Une étrange sensation vous saisit dès l’ouverture de Les Héritières, film provenant du Paraguay à contre-courant du cinéma dominant, et même une impression dérangeante de violer l’intimité d’une famille, ou plutôt d’un couple. Comme si on infiltrait une histoire un peu sordide que l’on prendrait en cour de route sans y avoir été invité. Sans en saisir vraiment les enjeux, ni identifier les personnages. Par des détails, des regards, des dialogues subtils, le récit s’éclaircit progressivement. La caméra s’attarde sur une silhouette, un regard touchant, celui de Chela, la soixantaine, qui vit avec son amie Chiquita. De leur vie passée dans le luxe et l’opulence, il ne reste que des bribes. Pour survivre, elles dilapident leur héritage. Elles vendent les objets précieux qui entourent leur vaste domaine. Pour une raison qui ne sera pas explicitée, Chiquita est envoyée en prison pour fraude fiscale. Chela reste seule chez elle, observant chaque jour le dénuement de sa maison, dernier vestige d’une richesse passée. Déboussolée par ce changement de situation, elle décide de se rendre utile en proposant de faire le taxi à des personnes(très) âgées. Elle, qui n’a jamais apprécié conduire, va éprouver un plaisir grandissant à son nouveau travail. Sa rencontre, avec Angy, plus jeune qu’elle, va renverser en douceur le cour de sa vie.
Fritz Lang évoquait en substance que le scope n’était envisageable que pour filmer les enterrements. Cette boutade pourrait servir d’exemple à la première demi-heure de ce portrait attachant d’une señor tentant de reprendre sa vie en main.
Tout le début de Les Héritières, ressemble étrangement à une sorte d’enterrement symbolique, filmé effectivement en 2.35 là où la majorité des cinéastes auraient opté pour un cadrage plus serré signifiant l’étouffement. Ce format loin d’élargir l’espace résulte d’un effet inverse, d’un écrasement. Ce choix stylistique s’accorde avec la situation de Chela qui ressemble à un petit bout de femme tassé et renfermée sur elle-même.
Marcello Martinessi observe la fin d’un règne, filme délicatement l’agonie d’une petite bourgeoisie vieillissante qui doit faire le deuil d’un passé prospère. Un passé qui n’est pas montré, plutôt suggéré à travers la tristesse des regards croisés des deux amantes. On saluera au passage l’audace des scénaristes de présenter deux lesbiennes aisées d’un âge avancé dans un film dont le cœur du récit n’a rien à voir avec un propos militant en faveur de la cause LGBT.

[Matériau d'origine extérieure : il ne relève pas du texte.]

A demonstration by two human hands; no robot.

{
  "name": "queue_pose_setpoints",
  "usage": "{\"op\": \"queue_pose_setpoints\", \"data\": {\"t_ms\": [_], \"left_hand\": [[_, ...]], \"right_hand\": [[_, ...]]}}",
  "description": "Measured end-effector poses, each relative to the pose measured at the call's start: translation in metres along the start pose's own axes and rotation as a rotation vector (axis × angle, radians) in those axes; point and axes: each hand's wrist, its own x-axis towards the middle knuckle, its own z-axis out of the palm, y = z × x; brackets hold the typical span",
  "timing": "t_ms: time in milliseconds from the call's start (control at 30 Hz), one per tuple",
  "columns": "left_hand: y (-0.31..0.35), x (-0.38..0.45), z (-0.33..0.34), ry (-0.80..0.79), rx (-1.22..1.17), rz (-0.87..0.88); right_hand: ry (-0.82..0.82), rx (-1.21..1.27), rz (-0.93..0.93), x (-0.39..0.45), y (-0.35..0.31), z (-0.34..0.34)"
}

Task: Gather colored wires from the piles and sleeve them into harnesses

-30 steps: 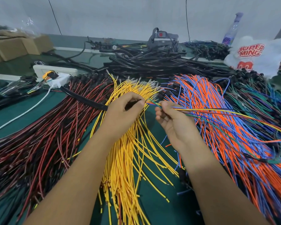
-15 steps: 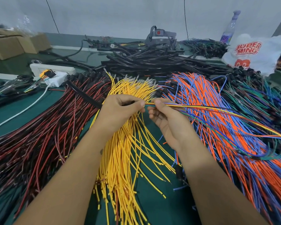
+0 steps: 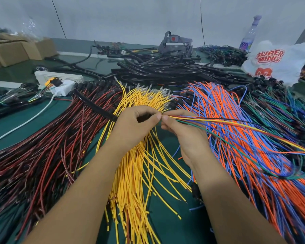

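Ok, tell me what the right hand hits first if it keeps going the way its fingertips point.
The right hand points left, pinching the wire bundle. Straight on, it would meet the left hand first, whose fingertips already look almost in contact and which grips the black sleeve. Depth is hard to judge.

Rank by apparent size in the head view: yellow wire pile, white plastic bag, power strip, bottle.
1. yellow wire pile, though nearness to the camera inflates it
2. white plastic bag
3. power strip and bottle: look alike, unranked

Green table (image 3: 16,120) bears wire piles (image 3: 134,173), perhaps sleeving (image 3: 165,69)
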Motion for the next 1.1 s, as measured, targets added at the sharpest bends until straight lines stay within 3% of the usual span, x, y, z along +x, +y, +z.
{"op": "queue_pose_setpoints", "data": {"t_ms": [233, 533, 800, 967, 1100], "left_hand": [[0.0042, -0.0032, 0.0071, -0.106, 0.215, -0.055], [-0.0038, 0.0007, 0.0062, -0.088, 0.346, -0.040], [-0.0049, 0.0013, 0.0064, -0.134, 0.151, 0.016], [-0.0039, 0.0014, 0.0056, -0.114, 0.139, 0.035], [-0.0040, 0.0012, 0.0064, -0.080, 0.261, 0.054]], "right_hand": [[0.052, 0.104, 0.041, 0.0012, -0.0002, 0.0005], [0.089, 0.197, 0.009, 0.0033, 0.0007, -0.0001], [0.030, 0.450, 0.069, 0.0059, -0.0014, 0.0016], [0.032, 0.406, 0.081, 0.0052, -0.0017, 0.0006], [0.062, 0.227, 0.025, 0.0048, -0.0002, -0.0001]]}}
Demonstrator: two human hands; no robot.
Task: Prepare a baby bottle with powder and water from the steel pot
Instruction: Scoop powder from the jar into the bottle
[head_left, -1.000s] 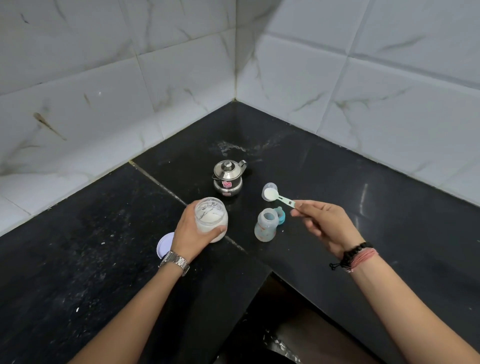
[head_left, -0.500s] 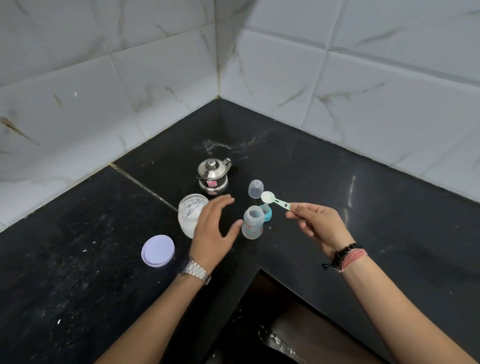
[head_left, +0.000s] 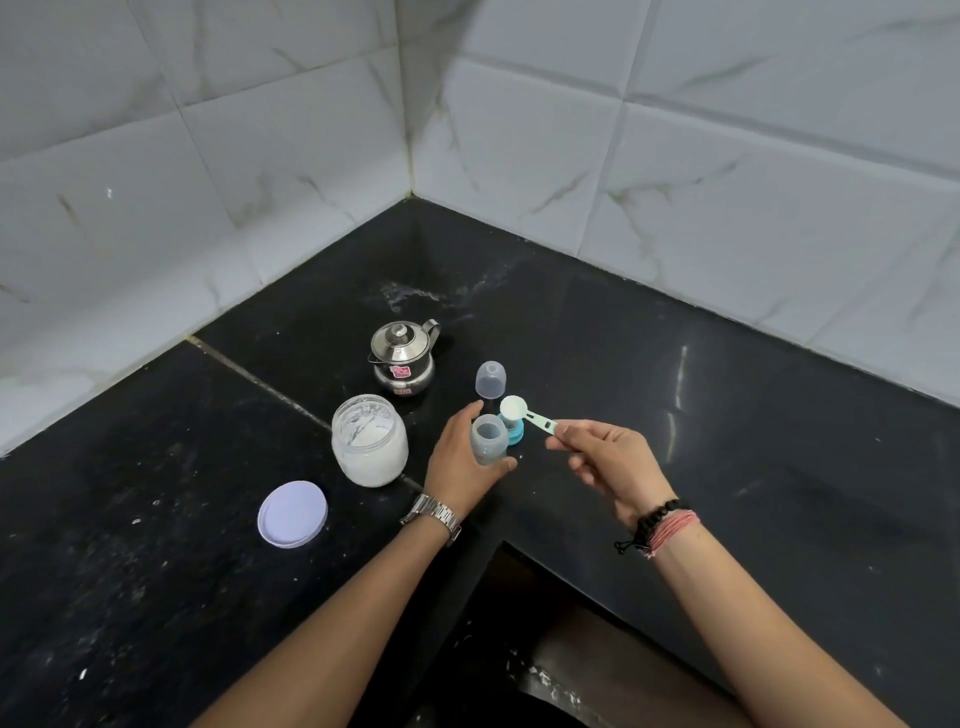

Cette atmosphère lugubre de cérémonie funèbre est accentuée par une photographie tout en clair obscur avec un penchant pour les couleurs blafardes et sombres. Petit à petit, ce drame intime au carrefour des genres, lève son voile, et s’ouvre, à l’image du personnage principal, à la vie. Chela d’abord sonnée d’être dépouillée de ses biens, va prendre son existence en main et découvrir le monde extérieur, suggéré par deux trois plans subtils sur le visage de l’actrice comme étant un terrain quasi inconnu. Elle va renaître sans que cet aspect soit réellement appuyé, le réalisateur se gardant bien de tout expliquer. Des zones d’ombres subsistent et surtout il n’est pas question de rédemption. Contrainte et forcée, il est toujours possible de refaire sa vie malgré l’épuisement ressenti à un moment donné de l’existence. Chela va simplement se rendre compte qu’à son âge on apprend toujours. La deuxième partie, glissant gentiment du côté du feel good movie lors de sa rencontre avec Angy, est moins convaincante, arrondissant de façon consensuelle un sujet au préalable ingrat. Marcello Martinessi tente une approche plus séductrice en y intégrant des touches de comédie. Cette légèreté affichée parait artificielle, concession pour plaire à un public plus large.
Néanmoins, il faut saluer l’audace de ce premier long métrage d’oser braquer sa caméra tout le long sur une femme d’âge mûr, plutôt ronde, loin de la beauté de Sonia Braga dans Aquarius de Kleber Mendonça Filho auquel on songe parfois. D’en faire une héroïne magnifique, qui ne soit ni une laissée pour compte, ni un personnage haut en couleur. Juste une bourgeoise passive en pleine reconversion. Qui va peut-être découvrir la seule chose qui lui manquait : la liberté.
Marcello Martinessi opte pour une mise en scène assez contemplative, limite neurasthénique, en accord avec la lenteur des gestes de la population âgée qu’il observe avec tendresse.
Ceux qui recherchent une critique sociale sur la décadence d’une aristocratie seront déçus. Les autres, s’ils acceptent une forment plutôt aride, n’évitant pas toujours l’ennui, seront séduits par ce beau portrait de femme sensible et singulier.